Aim of the task -
Please repeat each line of the data exactly, with nothing left out.

Extracted records -
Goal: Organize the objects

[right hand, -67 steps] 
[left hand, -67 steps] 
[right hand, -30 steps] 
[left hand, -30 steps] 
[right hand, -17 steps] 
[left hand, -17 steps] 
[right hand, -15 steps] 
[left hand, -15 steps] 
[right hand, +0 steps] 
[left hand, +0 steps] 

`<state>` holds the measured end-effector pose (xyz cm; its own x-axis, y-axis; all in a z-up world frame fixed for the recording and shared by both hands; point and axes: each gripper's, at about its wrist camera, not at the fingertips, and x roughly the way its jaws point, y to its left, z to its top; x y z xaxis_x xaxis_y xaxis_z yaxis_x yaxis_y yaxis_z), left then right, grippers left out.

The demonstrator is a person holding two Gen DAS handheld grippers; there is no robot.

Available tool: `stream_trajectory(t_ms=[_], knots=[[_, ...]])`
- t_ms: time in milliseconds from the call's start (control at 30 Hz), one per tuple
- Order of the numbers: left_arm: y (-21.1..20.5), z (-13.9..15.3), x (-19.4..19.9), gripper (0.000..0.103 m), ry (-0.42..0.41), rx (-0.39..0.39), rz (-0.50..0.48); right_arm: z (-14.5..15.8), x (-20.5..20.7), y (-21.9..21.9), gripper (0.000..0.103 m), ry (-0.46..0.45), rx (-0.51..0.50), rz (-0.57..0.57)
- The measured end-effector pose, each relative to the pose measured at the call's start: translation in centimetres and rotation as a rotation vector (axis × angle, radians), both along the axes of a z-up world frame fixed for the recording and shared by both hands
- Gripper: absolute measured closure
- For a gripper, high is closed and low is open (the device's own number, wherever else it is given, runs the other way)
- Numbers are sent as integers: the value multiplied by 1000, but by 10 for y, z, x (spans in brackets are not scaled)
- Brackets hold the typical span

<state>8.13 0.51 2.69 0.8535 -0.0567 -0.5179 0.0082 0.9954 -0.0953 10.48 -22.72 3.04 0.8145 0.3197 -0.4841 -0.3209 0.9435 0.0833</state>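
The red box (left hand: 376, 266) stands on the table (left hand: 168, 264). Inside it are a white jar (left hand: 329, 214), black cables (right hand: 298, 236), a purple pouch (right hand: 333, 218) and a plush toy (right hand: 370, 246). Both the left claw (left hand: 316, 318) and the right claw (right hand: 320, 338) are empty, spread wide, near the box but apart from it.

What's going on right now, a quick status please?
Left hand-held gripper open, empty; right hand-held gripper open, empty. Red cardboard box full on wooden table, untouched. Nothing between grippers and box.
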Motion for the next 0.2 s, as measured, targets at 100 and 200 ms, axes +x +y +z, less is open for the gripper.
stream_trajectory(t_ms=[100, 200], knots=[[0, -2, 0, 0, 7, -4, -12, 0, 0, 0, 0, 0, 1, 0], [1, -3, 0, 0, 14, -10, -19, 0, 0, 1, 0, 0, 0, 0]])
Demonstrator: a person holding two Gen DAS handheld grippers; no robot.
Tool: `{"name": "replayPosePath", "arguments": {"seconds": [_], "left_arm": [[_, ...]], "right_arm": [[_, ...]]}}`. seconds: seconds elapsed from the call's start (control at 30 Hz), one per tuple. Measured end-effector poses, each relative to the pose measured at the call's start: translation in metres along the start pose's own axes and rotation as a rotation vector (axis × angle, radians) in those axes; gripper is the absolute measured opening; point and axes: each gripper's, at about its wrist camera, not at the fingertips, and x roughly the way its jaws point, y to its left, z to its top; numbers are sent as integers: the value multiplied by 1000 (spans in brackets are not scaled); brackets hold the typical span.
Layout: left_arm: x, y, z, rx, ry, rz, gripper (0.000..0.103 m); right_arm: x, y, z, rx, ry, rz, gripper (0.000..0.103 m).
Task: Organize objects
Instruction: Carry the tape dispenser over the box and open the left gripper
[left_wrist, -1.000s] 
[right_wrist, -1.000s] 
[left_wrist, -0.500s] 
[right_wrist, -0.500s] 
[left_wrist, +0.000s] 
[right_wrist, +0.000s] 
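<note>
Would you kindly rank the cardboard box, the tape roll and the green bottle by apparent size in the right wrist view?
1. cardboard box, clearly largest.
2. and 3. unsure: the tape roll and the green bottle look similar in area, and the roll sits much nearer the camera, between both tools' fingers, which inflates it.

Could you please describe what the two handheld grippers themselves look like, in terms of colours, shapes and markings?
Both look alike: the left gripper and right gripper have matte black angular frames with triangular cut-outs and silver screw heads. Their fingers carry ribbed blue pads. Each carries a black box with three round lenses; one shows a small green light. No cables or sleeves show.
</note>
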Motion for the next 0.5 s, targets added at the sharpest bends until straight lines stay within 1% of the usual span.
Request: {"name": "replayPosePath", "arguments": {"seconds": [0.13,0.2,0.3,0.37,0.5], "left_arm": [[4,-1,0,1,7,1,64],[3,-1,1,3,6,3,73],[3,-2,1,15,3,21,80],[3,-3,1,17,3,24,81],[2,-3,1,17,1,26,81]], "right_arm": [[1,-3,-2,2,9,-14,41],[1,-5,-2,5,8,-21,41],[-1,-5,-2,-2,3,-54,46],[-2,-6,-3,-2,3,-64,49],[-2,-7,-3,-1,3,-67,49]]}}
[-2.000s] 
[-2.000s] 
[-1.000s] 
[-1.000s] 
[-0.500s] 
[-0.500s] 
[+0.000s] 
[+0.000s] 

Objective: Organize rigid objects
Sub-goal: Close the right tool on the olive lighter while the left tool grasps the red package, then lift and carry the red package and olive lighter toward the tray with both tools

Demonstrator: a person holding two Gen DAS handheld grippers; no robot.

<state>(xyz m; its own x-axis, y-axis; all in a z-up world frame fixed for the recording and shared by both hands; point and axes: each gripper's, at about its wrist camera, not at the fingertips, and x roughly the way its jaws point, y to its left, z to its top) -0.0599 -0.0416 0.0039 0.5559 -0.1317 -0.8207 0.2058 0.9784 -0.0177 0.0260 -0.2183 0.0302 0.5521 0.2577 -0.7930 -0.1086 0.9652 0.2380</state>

Answer box -
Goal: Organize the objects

[right hand, -67 steps] 
[left hand, -67 steps] 
[right hand, -30 steps] 
[left hand, -30 steps] 
[right hand, -17 steps] 
[left hand, -17 steps] 
[right hand, -15 steps] 
[left hand, -15 steps] 
[right hand, +0 steps] 
[left hand, +0 steps] 

`<state>` holds the measured end-effector pose (xyz cm; its own x-axis, y-axis; all in a z-up world frame fixed for the recording and shared by both hands; point and axes: each gripper's, at about its wrist camera, not at the fingertips, and x roughly the way its jaws point, y to its left, z to its top; x y z xaxis_x xaxis_y xaxis_z yaxis_x yaxis_y yaxis_z), left then right, grippers left out.

The demonstrator is a person holding two Gen DAS handheld grippers; there is no robot.

Available tool: `stream_trajectory(t_ms=[_], knots=[[_, ...]])`
- t_ms: time in milliseconds from the call's start (control at 30 Hz), one per tuple
- Order of the numbers: left_arm: y (-21.1..20.5), z (-13.9..15.3), x (-19.4..19.9), gripper (0.000..0.103 m), ry (-0.42..0.41), rx (-0.39..0.39), rz (-0.50..0.48); right_arm: z (-14.5..15.8), x (-20.5..20.7), y (-21.9..21.9), gripper (0.000..0.103 m), ry (-0.46..0.45), rx (-0.51..0.50), rz (-0.57..0.57)
- The measured end-effector pose, each relative to the pose measured at the call's start: translation in centimetres and rotation as a rotation vector (axis × angle, radians), both along the axes of a z-up world frame fixed for the recording and shared by both hands
- Gripper: absolute measured closure
- For a gripper, high is closed and low is open (the device's own number, wherever else it is given, runs the other way)
- Numbers are sent as integers: the value multiplied by 1000, but by 10 for y, z, x (spans in brackets are not scaled)
- Brackets hold the typical span

<state>8.13 0.51 2.69 0.8535 -0.0567 -0.5179 0.0082 0.9954 -0.0953 10.48 -22.72 3.04 0.8145 0.3197 -0.4841 -0.3209 0.9435 0.0833</state>
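The red box (left hand: 376, 266) stands on the table (left hand: 168, 264). Inside it are a white jar (left hand: 329, 214), black cables (right hand: 298, 236), a purple pouch (right hand: 333, 218) and a plush toy (right hand: 370, 246). Both the left claw (left hand: 316, 318) and the right claw (right hand: 320, 338) are empty, spread wide, near the box but apart from it.

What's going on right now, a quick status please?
Left hand-held gripper open, empty; right hand-held gripper open, empty. Red cardboard box full on wooden table, untouched. Nothing between grippers and box.
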Motion for the next 0.2 s, as measured, targets at 100 and 200 ms, axes +x +y +z, less is open for the gripper.
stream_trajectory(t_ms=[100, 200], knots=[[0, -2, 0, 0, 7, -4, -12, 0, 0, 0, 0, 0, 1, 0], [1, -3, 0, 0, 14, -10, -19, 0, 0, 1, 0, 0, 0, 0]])
Demonstrator: a person holding two Gen DAS handheld grippers; no robot.
Tool: `{"name": "replayPosePath", "arguments": {"seconds": [_], "left_arm": [[_, ...]], "right_arm": [[_, ...]]}}`. seconds: seconds elapsed from the call's start (control at 30 Hz), one per tuple. Measured end-effector poses, each relative to the pose measured at the call's start: translation in metres along the start pose's own axes and rotation as a rotation vector (axis × angle, radians) in those axes; gripper is the absolute measured opening; point and axes: each gripper's, at about its wrist camera, not at the fingertips, and x roughly the way its jaws point, y to its left, z to its top; numbers are sent as integers: the value multiplied by 1000 (spans in brackets are not scaled); brackets hold the typical span.
Layout: left_arm: x, y, z, rx, ry, rz, gripper (0.000..0.103 m); right_arm: x, y, z, rx, ry, rz, gripper (0.000..0.103 m).
Task: Organize objects
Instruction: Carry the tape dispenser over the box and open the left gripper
[left_wrist, -1.000s] 
[right_wrist, -1.000s] 
[left_wrist, -0.500s] 
[right_wrist, -0.500s] 
[left_wrist, +0.000s] 
[right_wrist, +0.000s] 
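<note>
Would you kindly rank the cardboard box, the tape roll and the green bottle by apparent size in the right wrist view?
1. cardboard box, clearly largest.
2. and 3. unsure: the tape roll and the green bottle look similar in area, and the roll sits much nearer the camera, between both tools' fingers, which inflates it.

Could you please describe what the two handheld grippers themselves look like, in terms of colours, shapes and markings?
Both look alike: the left gripper and right gripper have matte black angular frames with triangular cut-outs and silver screw heads. Their fingers carry ribbed blue pads. Each carries a black box with three round lenses; one shows a small green light. No cables or sleeves show.
</note>
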Motion for the next 0.5 s, targets added at the sharpest bends until straight lines stay within 1% of the usual span.
Request: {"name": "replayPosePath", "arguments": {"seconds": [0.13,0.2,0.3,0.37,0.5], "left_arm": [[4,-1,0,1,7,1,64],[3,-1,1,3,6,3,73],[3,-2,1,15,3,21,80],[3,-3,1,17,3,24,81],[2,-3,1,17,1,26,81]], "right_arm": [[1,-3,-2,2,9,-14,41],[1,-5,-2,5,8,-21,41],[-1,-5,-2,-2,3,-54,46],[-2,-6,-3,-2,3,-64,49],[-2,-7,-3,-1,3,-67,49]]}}
[-2.000s] 
[-2.000s] 
[-1.000s] 
[-1.000s] 
[-0.500s] 
[-0.500s] 
[+0.000s] 
[+0.000s] 

Objective: Organize rigid objects
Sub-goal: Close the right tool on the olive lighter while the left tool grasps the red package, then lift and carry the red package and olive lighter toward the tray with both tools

Demonstrator: a person holding two Gen DAS handheld grippers; no robot.

<state>(xyz m; its own x-axis, y-axis; all in a z-up world frame fixed for the recording and shared by both hands; point and axes: each gripper's, at about its wrist camera, not at the fingertips, and x roughly the way its jaws point, y to its left, z to its top) -0.0599 -0.0416 0.0039 0.5559 -0.1317 -0.8207 0.2058 0.9784 -0.0177 0.0260 -0.2183 0.0302 0.5521 0.2577 -0.7930 -0.1086 0.9652 0.2380</state>

The required output has been given.